Imaging Techniques

Webcam imaging with Philips ToUcam 740 Pro
Chapter 1 - Overview

  Chapter 2

Image by Philips

General approach

Most of todays best planetary amateur images have been captured with an affordable unmodified webcam. Astro webcamming raised amateur imaging to an amzing level of quality. The common fields of application for nonmodified webcams are planetary, lunar and solar imaging and double stars. Webcam hardware can be modified to long exposure times giving respectable results for DSOs like nebulae and galaxies which won't reach results from commercially available astro CCD cameras. This article concentrates on planetary imaging with non-modified cams.
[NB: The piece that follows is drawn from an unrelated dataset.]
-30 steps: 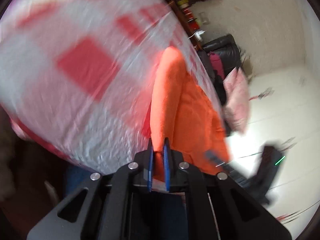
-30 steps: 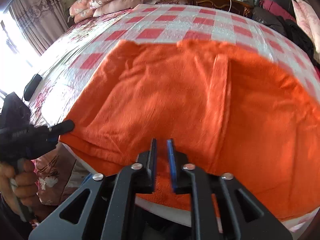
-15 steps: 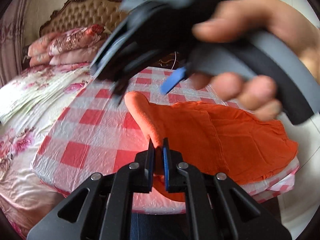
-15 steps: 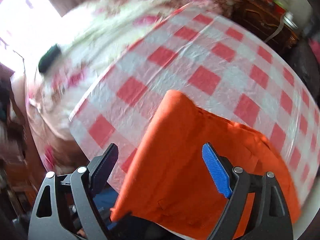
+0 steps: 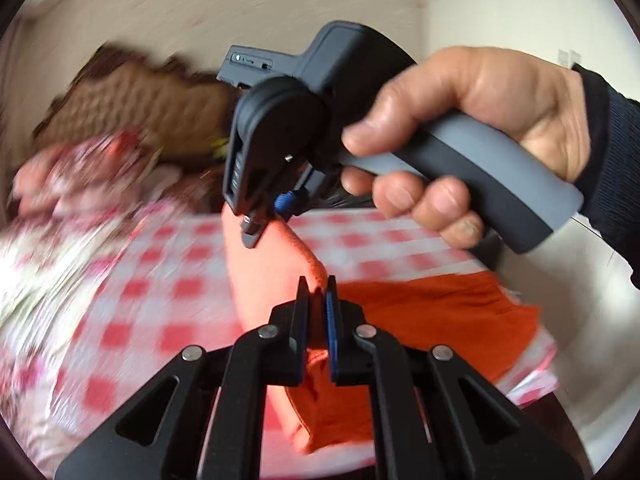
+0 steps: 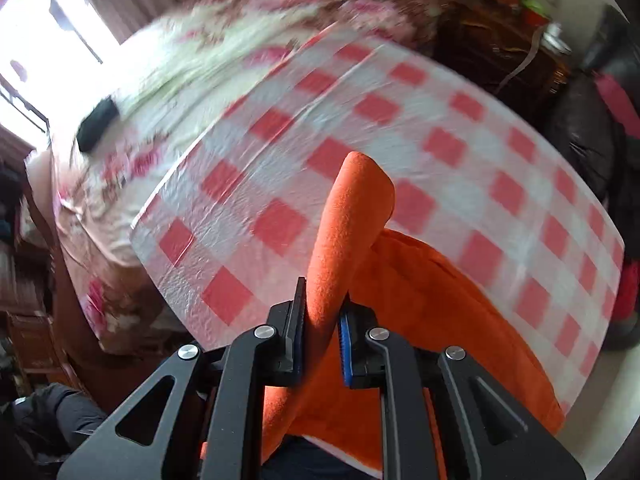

Usually the webcam is inserted into the prime focus of the telescope instead of an eyepiece. Adapters that can be screwed into the 12M X 0.5 thread of a ToUcam are available, selfmade adapters made from a 35mm film canister are an alternative. Often the webcam is used in conjunction with a barlow lens for extended magnification. One key to the posibilities of webcams is the very small CCD pixel size allowing resolution of fine details. There's no need for high resolution CCDs, even at focal lengths of 6000mm or above planets fit easily into the field of 640x480 pixels. Just pixelsize is the key!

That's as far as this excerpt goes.